Once upon a time, moral hazard was a bright line that helped steer The Federal Reserve, the nation's financial banker. It is one of the very first lessons in Economics 101.
I have argued for over a year against federal bailouts in the credit crisis. Bailouts are a form of taxation without representation. Anyone who completed Econ 101 could have predicted that the subprime mortgage meltdown would be the tip of the iceberg.
It doesn't take a governing board member of the Federal Reserve to understand that once that moral hazard line is crossed, the next question is-- where do you stop? What will you not do, if you are a policy maker, to deform the meaning of contracts?

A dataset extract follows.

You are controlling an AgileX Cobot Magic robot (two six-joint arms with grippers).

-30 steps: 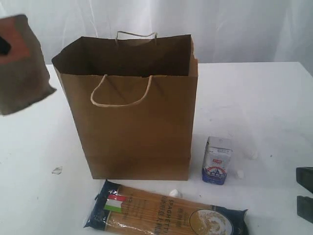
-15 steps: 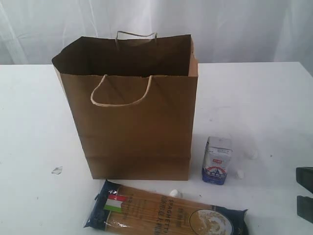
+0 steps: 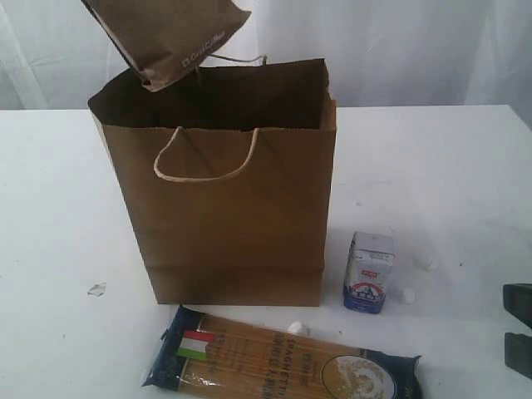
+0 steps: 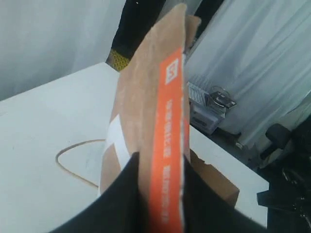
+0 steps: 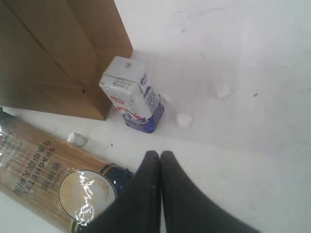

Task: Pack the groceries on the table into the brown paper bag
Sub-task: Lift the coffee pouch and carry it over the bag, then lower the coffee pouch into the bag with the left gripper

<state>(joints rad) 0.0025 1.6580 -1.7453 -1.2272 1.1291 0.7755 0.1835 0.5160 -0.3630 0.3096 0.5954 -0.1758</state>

President Bush was caught on camera this week in Houston, apparently unaware the nation was watching when he uttered what just about everyone knows to be true: "Wall Street got drunk". The President's response is to pour the drunkard another drink.
The Miami Herald reports: "U.S. House leaders Wednesday approved a colossal housing package that allows the federal government to back up to $300 billion in refinanced loans for at-risk borrowers, a measure that could save thousands of South Florida homeowners from foreclosure and help slow the decline in property values."
The Herald does not challenge the enormous assumptions of "could". What the serial bailouts and abandonment of moral hazard will most certainly do is put even more downward pressure on the US dollar and equity markets.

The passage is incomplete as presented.